• [WHAT TO PRODUCE]: For each line of the data below that contains "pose", return that line.

(Saved data entries)
*** Begin section ***
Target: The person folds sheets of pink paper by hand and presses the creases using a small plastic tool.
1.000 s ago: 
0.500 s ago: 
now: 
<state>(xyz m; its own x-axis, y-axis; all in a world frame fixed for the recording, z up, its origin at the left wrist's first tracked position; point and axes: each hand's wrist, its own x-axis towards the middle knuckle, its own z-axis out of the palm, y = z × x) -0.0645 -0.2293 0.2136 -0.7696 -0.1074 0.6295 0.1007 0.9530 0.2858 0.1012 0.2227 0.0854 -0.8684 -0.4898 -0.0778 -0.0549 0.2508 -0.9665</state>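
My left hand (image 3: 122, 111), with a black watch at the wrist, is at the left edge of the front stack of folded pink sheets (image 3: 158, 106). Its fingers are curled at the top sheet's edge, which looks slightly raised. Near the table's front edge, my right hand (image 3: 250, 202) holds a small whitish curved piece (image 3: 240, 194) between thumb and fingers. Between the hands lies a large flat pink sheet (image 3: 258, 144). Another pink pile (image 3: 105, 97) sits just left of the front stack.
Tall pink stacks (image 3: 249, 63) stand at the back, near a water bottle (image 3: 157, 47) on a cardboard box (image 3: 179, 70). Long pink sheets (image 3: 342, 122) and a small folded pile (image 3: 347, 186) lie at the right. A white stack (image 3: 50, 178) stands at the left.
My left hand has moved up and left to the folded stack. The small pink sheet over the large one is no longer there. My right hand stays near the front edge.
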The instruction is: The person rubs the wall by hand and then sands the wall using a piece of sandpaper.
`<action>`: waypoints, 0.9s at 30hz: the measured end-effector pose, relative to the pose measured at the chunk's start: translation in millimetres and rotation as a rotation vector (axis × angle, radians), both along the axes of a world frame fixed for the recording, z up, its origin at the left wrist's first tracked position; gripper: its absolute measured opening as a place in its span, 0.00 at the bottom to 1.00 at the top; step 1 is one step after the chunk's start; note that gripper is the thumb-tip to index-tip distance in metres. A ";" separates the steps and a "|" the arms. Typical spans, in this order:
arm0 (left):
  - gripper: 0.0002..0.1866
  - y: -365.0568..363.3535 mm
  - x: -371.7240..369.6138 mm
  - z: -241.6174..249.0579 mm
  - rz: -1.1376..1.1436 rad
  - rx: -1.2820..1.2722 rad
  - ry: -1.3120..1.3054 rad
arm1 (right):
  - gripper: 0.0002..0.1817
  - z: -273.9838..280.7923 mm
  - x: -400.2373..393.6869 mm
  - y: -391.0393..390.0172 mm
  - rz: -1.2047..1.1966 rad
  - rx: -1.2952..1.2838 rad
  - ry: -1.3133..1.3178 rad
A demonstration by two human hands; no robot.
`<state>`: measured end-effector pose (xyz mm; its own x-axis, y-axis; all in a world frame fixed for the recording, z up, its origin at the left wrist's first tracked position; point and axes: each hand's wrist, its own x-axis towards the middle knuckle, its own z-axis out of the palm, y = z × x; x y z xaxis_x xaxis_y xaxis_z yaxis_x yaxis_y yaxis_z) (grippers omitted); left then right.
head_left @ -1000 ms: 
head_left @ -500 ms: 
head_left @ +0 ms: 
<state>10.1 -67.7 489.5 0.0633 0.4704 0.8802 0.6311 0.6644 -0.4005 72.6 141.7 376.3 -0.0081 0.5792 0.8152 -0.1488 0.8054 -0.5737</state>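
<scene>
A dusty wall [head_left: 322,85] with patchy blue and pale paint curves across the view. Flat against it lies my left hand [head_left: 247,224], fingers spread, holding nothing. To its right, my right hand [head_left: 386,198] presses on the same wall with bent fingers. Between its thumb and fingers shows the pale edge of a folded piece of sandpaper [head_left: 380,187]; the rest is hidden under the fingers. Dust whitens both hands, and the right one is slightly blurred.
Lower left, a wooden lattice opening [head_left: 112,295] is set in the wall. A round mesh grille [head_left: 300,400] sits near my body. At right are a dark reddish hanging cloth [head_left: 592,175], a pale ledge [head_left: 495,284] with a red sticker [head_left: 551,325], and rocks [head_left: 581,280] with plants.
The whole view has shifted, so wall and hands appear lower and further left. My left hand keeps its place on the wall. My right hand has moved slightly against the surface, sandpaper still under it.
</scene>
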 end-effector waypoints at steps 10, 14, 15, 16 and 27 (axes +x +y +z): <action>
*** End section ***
• [RESPONSE TO THE TASK]:
`<action>`: waypoints, 0.9s at 30hz: the measured end-effector pose, relative to the pose measured at the chunk's start: translation in millimetres and rotation as a rotation vector (axis × angle, radians), both along the axes of a world frame fixed for the recording, z up, its origin at the left wrist's first tracked position; gripper: its absolute measured opening as a place in its span, 0.00 at the bottom to 1.00 at the top; step 1 is one step after the chunk's start; note that gripper is the thumb-tip to index-tip distance in metres. A ";" separates the steps and a "|" the arms. Typical spans, in this order:
`<state>`: measured end-effector pose (xyz mm; its own x-axis, y-axis; all in a world frame fixed for the recording, z up, its origin at the left wrist's first tracked position; point and axes: each hand's wrist, its own x-axis towards the middle knuckle, its own z-axis out of the palm, y = z × x; x y z xaxis_x xaxis_y xaxis_z yaxis_x yaxis_y yaxis_z) (grippers omitted); left then right.

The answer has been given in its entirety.